Certes, ce texte ne prévoit pas ouvertement de nouvelles mesures dites de « responsabilisation des patients », peut-être parce qu’il est enfin admis que s’agissant de personnes ayant besoin de soins, le problème n’est pas de les responsabiliser mais de les soigner.
Mais en décidant de financer le forfait médecin traitant par une taxe sur les organismes complémentaires d’assurance maladie, vous savez que son montant sera inévitablement répercuté sur les cotisations facturées aux assurés. Surtout, vous ne revenez pas sur dix années de désengagement de l’assurance maladie organisé par la droite à coup de franchises médicales, de forfaits hospitaliers et de déremboursements.

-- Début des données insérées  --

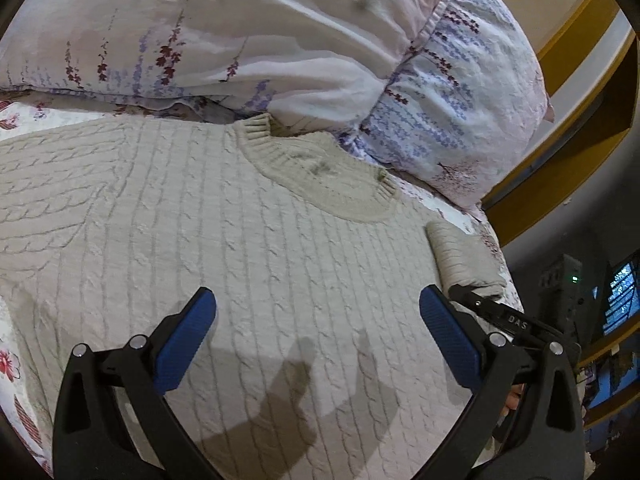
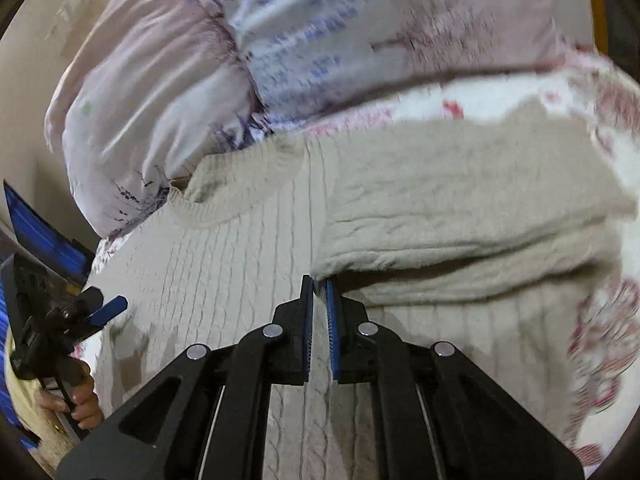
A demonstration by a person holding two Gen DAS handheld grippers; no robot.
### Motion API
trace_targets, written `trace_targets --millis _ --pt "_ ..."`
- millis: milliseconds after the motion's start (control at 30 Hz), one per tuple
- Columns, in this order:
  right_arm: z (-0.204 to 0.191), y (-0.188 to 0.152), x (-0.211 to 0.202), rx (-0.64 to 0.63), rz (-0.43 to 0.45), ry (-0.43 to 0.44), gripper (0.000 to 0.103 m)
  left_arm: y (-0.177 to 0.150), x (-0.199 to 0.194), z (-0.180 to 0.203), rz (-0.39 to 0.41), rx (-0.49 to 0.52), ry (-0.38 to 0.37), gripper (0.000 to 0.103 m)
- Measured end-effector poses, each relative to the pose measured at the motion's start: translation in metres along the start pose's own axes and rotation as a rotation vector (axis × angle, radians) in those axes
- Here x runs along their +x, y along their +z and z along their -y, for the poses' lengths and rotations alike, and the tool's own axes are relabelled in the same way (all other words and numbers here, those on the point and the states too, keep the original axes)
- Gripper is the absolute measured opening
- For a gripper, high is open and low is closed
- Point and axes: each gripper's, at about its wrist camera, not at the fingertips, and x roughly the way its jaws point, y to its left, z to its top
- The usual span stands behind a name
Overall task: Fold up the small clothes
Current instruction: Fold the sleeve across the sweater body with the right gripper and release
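while the right claw (image 2: 319, 292) pinches a sleeve (image 2: 460, 204) folded across the sweater (image 1: 224, 232), the left claw (image 1: 318, 320) hovers wide open and empty above it, most folds remaining.

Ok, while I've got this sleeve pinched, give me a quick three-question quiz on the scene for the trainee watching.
1. True or false: the left gripper is open above the sweater, holding nothing.
2. Which part of the sweater is the right gripper shut on?
A. the neckline
B. the edge of the sleeve folded across the body
C. the bottom hem
3. Fill in: the neckline lies next to the floral ____ at the head of the bed.

Key: 1 true; 2 B; 3 pillow.
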Motion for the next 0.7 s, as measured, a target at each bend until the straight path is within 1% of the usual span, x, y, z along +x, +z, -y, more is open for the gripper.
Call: trace_targets --millis 33,67,133,167,267,300,333,367,400,433,500,567,600,667,700 --pt "0.002 0.002 -0.003 0.027 0.006 0.019 0.014 0.000 0.000 0.000 0.000 0.000 -0.006 0.101" --pt "0.004 0.000 -0.007 0.054 0.013 0.037 0.027 0.000 -0.001 0.001 0.000 -0.001 -0.012 0.101" --pt "0.015 0.003 -0.017 0.115 0.052 0.062 0.047 0.001 0.000 0.000 -0.003 -0.012 -0.028 0.101" --pt "0.019 0.004 -0.021 0.143 0.077 0.061 0.047 0.002 0.001 -0.002 -0.007 -0.027 -0.042 0.101" --pt "0.036 0.012 -0.027 0.240 0.123 0.036 0.046 0.002 0.002 -0.006 -0.017 -0.065 -0.076 0.101" --pt "0.044 0.015 -0.028 0.277 0.140 0.008 0.045 0.002 0.002 -0.008 -0.020 -0.078 -0.086 0.101" --pt "0.047 0.018 -0.027 0.290 0.151 -0.015 0.033 0.002 0.001 -0.009 -0.022 -0.083 -0.088 0.101" --pt "0.050 0.021 -0.027 0.295 0.161 -0.049 0.018 0.002 0.000 -0.010 -0.021 -0.090 -0.092 0.100" --pt "0.050 0.022 -0.028 0.288 0.170 -0.080 0.013 0.002 -0.001 -0.012 -0.020 -0.093 -0.095 0.100" --pt "0.044 0.025 -0.029 0.261 0.188 -0.106 0.011 0.002 -0.002 -0.013 -0.020 -0.099 -0.099 0.099" --pt "0.021 0.028 -0.030 0.176 0.226 -0.125 0.009 0.002 -0.006 -0.017 -0.017 -0.117 -0.117 0.098" --pt "-0.019 0.030 -0.031 0.035 0.260 -0.094 0.009 0.003 -0.009 -0.021 -0.011 -0.148 -0.143 0.097" --pt "-0.033 0.030 -0.029 -0.007 0.260 -0.075 0.009 0.003 -0.009 -0.023 -0.008 -0.160 -0.156 0.097" --pt "-0.075 0.025 -0.017 -0.150 0.209 -0.005 0.010 0.004 -0.009 -0.025 -0.010 -0.188 -0.188 0.094" --pt "-0.094 0.019 -0.006 -0.224 0.155 0.015 0.010 0.003 -0.008 -0.027 -0.017 -0.208 -0.208 0.093"
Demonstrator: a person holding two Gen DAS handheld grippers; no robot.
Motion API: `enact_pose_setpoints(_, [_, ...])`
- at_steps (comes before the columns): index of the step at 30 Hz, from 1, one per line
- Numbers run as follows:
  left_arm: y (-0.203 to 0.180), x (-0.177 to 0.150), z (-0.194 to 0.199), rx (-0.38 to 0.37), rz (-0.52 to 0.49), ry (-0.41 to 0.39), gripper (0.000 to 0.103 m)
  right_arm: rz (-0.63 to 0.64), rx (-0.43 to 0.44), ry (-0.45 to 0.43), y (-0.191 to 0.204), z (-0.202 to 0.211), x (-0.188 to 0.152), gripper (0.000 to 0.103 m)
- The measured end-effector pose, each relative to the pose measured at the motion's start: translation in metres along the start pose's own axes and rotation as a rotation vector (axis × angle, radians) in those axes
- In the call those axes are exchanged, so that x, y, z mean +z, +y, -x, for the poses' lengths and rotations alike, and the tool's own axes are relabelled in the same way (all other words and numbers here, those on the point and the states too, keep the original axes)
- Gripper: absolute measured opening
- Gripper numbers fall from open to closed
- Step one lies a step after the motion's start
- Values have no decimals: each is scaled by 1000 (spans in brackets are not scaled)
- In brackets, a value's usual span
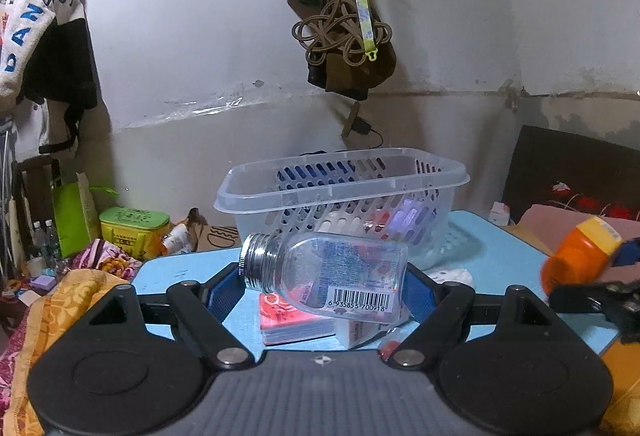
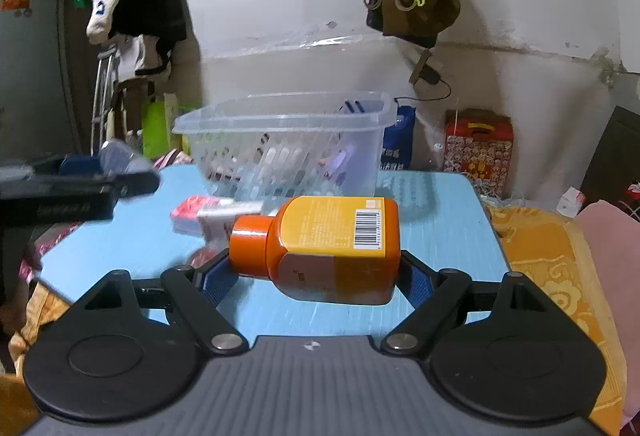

M. Bernard Accoyer. Oh ! Jusque-là, vous aviez été gentille ! (Sourires.)
Mme Jacqueline Fraysse. C’est pourtant là un obstacle essentiel à l’accès aux soins.
Quant à la prévention, la seule mesure prévue dans ce texte concerne l’aide au sevrage tabagique à destination des jeunes. C’est bien, mais c’est aussi dire à quel point la médecine préventive est et restera encore le parent pauvre de notre système de santé.
Rien non plus, dans ce registre, face à l’impact négatif de la pollution environnementale sur la santé, pourtant aujourd’hui scientifiquement prouvé et dernièrement encore confirmé par l’OMS et par le Commissariat général au développement durable, lequel estime que la pollution de l’air coûte entre 700 millions et 1,7 milliard par an au système de soins en France.
Pourtant, aucune mesure n’est prévue pour lutter contre ce fléau, absence qui fait suite à celle des associations de santé environnementale lors de la Conférence sur l’environnement et qui laisse mal augurer du contenu de la grande loi de santé publique que vous nous promettez. Or, nous n’avancerons pas sans l’expérience et la parole citoyenne jointe à celle des experts.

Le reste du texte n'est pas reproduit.